Il suo bisnonno materno, Owen Mohin, era di Tullynamalroe nella contea di Monaghan e cambiò il cognome in “Mohan” prima di trasferirsi a Liverpool dove nacque la madre di Paul, Mary Patricia Mohan.
Il “quite Beatles” George Harrison non fa ovviamente eccezione.
Gli antenati di George, che erano cavalieri normanni provenienti dalla Francia, si stabilirono nell'Irlanda meridionale.
Suo nonno materno, John French, era di Corah nella contea di Wexford e si era trasferito a Liverpool all'inizio del ventesimo secolo quando, per ragioni economiche, aveva dovuto mettere all’asta la fattoria di famiglia.
Il piccolo George visitò spesso l’Irlanda tra la fine degli anni Quaranta e l'inizio degli anni Cinquanta, quando sua madre Louise imbarcava l’intera famiglia sul traghetto che da Liverpool era diretto a Dublino, per far visita ai loro cugini che vivevano a Drumcondra, un quartiere nella zona nord della capitale irlandese. A testimoniare ciò esiste questa simpatica foto dei lui con sua madre e suo fratello Peter che camminano per O’Connell Street a Dublino, scattata intorno al 1950.
Rimane quindi solo Ringo.
“No dai … Ringo no, lo sappiamo tutti che è inglesissimo“ dirà qualcuno.
E invece Ringo sì…
Se è vero effettivamente che il cognome Starkey ha profonde origini inglesi da circa tre generazioni, è altrettanto vero che tutti i nonni e bisnonni di Ringo erano inglesi, la maggior parte di Liverpool, tranne uno.
La bisnonna materna Elizabeth "Minnie" Cunningham nacque infatti a Rostrevor, nella contea di Down (la stessa da cui provenivano gli antenati di John) nel 1851.
Come se non bastasse, entrambi i trisavoli materni di Ringo, William Conroy e Maria O'Conner, nacquero in Irlanda intorno al 1847, esattamente come il suo bis-bis-bisnonno paterno, Thaddeus John Edward James che emigrò poi a Liverpool dove conobbe la sua futura moglie, Sarah Jane Steele, anche lei di origini irlandesi!

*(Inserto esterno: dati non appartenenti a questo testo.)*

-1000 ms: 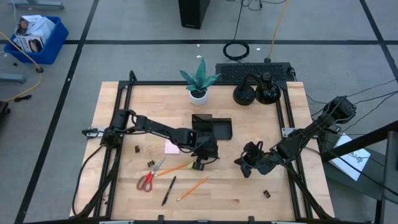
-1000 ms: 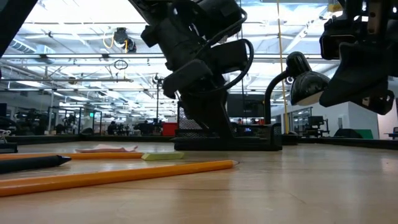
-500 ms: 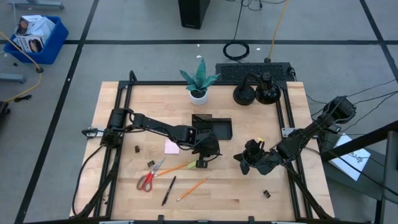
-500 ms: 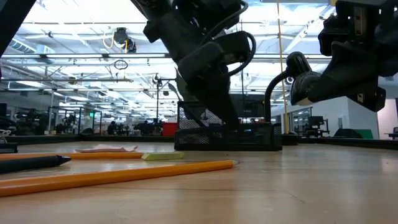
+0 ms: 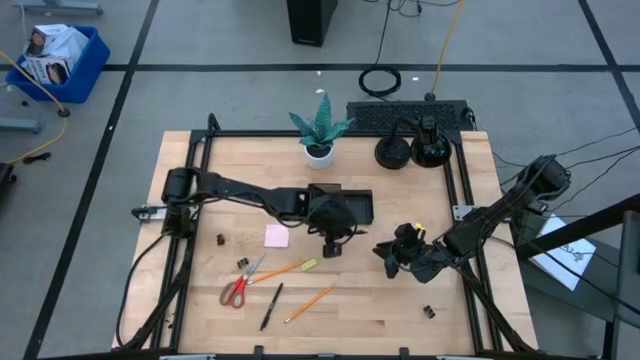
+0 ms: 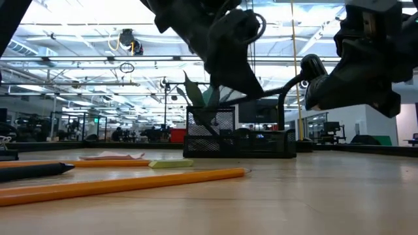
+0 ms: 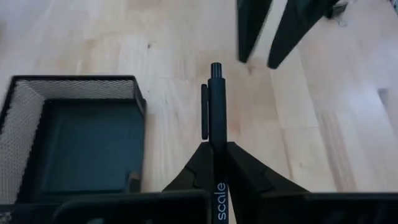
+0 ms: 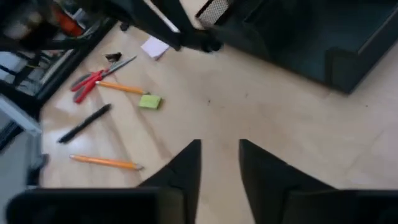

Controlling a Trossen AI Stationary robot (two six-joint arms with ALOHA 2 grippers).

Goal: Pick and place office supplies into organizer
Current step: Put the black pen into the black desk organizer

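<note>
- Left fingers (image 7: 214, 163) pinch a black pen (image 7: 215, 118) near its lower barrel, so most of its length sticks out beyond them, free to go into a compartment.
- The pen hangs above the worktop (image 5: 400, 310), just beside the organizer (image 5: 352, 205); its long axis runs straight out along the fingers, capped end leading.
- Right fingers (image 8: 219, 163) stand apart, holding nothing, over bare worktop right of the organizer.
</note>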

Pertanto, magari un po’ forzatamente, possiamo considerare anche Richard Starkey pienamente arruolato e asserire che tutti e quattro i membri dei Beatles avevano ascendenze irlandesi.
Tenendo presente che i loro antenati emigrarono a Liverpool tutti a ridosso degli anni della Grande Fame, la provocazione di rivendicarli come Irlandesi, per quanto goliardica, non è poi così sconsiderata.
E se a tutto questo aggiungiamo il fatto che successivamente gli antenati di George Harrison si spostarono a Dublino, avvicinandosi notevolmente alla parte occidentale della costa est dove sono situate le radici di John, Paul e Ringo, diventa quasi impossibile non lasciarsi andare all’ immaginazione e fantasticare sulla bizzarra teoria in cui i nostri eroi si sarebbero potuti incontrare anche in terra irlandese.
Un po’ pretenzioso?
Può darsi, ma sono sicuro che quel simpatico signore seduto al bancone del Gaffney and Son di Fairview la penserebbe esattamente come me.